“Release It!”

A while ago I wrote a post on Learning to Fail inspired largely by Michael T. Nygard’s book titled “Release It”. Now it’s time to review the book itself.

As the sub-title says, the book is all about designing and deploying production-ready software. It opens with a great introduction on why it really matters: Because software often is critical to business. Because its reliability and performance is really our job and matter of professionalism. Finally (if that’s not enough), because its behavior in production will have huge impact on our quality of life as well – matter of choosing between panic attacks and phone ringing at 4 AM, or software Just Working by itself, letting you enjoy healthy life and doing more fun stuff at work. That’s the center of mass here, by the way: More on development and operations, less on management and business.

The book is divided into four main areas. Each starts with a bit of theoretical introduction and/or an anecdote, followed by discussion of concrete phenomena, problems and solutions. Even though it might appear as a collection of patterns and antipatterns, it’s much more than that. Patterns and antipatterns are just a form, but it’s really about setting the focus for a few pages and naming the problem. Anyway, the “pattern” and “antipattern” concept is gone by the middle of the book.

The first part talks about stability, and how it’s impacted by error propagation, lack of timeouts, all kinds of poor error handling, weaker links etc. Then it shows solutions: How to stop errors from propagating. How to be paranoid, expect failure in each integration point (with 3rd party and not), and deal with them. How to fail fast. And so on.

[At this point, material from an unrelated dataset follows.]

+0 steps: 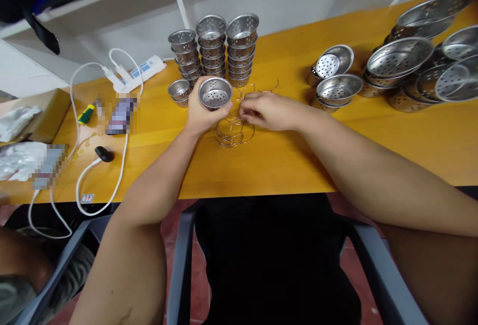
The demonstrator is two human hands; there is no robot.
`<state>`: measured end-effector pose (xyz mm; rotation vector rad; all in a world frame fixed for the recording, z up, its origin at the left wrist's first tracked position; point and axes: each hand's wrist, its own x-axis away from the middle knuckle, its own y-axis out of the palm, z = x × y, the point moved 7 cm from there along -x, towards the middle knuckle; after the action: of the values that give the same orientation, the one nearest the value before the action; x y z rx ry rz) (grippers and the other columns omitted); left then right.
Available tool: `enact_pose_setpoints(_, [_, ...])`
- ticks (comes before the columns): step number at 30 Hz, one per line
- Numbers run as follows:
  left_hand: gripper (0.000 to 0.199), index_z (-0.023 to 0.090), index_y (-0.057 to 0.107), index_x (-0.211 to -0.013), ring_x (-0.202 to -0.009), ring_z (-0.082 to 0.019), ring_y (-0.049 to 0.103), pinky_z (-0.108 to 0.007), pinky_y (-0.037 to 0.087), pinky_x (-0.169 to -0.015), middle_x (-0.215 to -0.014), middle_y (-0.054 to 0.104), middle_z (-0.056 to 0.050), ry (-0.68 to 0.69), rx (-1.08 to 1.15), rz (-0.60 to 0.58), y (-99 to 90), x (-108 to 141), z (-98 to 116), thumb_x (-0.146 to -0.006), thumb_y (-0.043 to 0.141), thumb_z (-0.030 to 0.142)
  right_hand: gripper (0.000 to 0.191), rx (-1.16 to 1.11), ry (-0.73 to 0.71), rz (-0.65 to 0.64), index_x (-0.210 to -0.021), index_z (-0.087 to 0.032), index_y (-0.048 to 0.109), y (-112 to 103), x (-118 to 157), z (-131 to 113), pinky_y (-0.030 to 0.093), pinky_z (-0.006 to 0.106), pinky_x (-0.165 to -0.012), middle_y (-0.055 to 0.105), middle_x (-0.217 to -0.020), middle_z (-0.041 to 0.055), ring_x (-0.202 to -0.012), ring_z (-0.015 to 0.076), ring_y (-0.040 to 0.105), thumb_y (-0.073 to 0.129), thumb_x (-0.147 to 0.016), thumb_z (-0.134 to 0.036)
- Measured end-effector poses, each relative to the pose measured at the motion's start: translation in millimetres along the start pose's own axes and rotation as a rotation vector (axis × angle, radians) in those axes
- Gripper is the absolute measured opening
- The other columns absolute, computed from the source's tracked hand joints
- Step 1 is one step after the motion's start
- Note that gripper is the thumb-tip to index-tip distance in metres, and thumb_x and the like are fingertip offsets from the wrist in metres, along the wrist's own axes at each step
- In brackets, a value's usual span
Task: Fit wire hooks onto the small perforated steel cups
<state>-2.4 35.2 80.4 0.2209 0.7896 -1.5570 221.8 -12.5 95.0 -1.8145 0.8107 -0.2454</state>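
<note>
My left hand (197, 112) is wrapped round a small perforated metal cup (215, 93), its open mouth facing up. To the right of the cup, my right hand (269, 111) is closed, its fingers pinched at a thin wire ring among others; the exact grip is partly hidden. Several loose wire rings (229, 144) lie overlapping on the table below and around those fingers. Behind my left hand stand tall stacks of the same perforated cups (213, 46). A shorter cup stack (179, 88) is just left of that hand.
More perforated cups (339, 89) and wider perforated bowls (399, 57) are grouped on the right of the yellow table (298, 165). To the left lie a power strip (144, 73), white cables, a black mouse-like object (104, 154) and a green-yellow tool (86, 115). Another person's leg shows lower left.
</note>
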Motion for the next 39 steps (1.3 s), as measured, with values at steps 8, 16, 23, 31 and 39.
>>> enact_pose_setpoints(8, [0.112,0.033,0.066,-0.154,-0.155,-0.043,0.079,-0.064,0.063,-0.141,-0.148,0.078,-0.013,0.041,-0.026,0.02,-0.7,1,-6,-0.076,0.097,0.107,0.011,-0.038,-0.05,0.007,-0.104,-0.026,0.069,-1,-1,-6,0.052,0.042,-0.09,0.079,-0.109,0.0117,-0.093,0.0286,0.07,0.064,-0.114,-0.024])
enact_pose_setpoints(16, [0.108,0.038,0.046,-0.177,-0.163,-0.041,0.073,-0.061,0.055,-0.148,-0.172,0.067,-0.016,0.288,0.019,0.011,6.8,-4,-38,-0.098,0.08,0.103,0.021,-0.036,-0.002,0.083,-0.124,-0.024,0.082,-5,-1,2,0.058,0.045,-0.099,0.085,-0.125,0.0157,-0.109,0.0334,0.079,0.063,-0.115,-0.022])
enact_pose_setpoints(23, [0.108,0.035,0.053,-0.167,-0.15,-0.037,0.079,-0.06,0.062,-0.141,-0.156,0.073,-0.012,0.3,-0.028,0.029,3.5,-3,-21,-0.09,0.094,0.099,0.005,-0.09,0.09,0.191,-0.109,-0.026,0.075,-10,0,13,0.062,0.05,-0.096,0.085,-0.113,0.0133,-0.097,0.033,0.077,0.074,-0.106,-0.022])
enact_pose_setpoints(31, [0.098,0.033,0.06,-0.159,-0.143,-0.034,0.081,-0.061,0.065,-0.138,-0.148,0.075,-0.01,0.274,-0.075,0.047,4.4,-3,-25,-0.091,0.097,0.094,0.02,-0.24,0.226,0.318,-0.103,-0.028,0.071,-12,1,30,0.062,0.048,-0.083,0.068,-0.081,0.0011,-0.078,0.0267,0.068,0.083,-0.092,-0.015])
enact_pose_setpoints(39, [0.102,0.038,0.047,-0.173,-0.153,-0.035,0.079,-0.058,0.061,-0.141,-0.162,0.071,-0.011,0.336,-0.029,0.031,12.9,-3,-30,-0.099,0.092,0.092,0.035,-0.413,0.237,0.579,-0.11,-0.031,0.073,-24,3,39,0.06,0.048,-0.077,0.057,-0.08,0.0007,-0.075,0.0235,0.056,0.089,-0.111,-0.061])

The second part talks about capacity: Dealing with load, understanding constraints and making predictions. Impact from seasonal phenomena or ad campains. Strange and not obvious usage patterns – hitting “refresh” button, web scrapers etc. Finally, dealing with those issues with proper use of caching, pooling, precomputing content and tuning garbage collection.

The third part is a bag with all kinds of design issues: networking, security, availability (understanding and defining requirements, followed by load balancing and clustering), testing and administration.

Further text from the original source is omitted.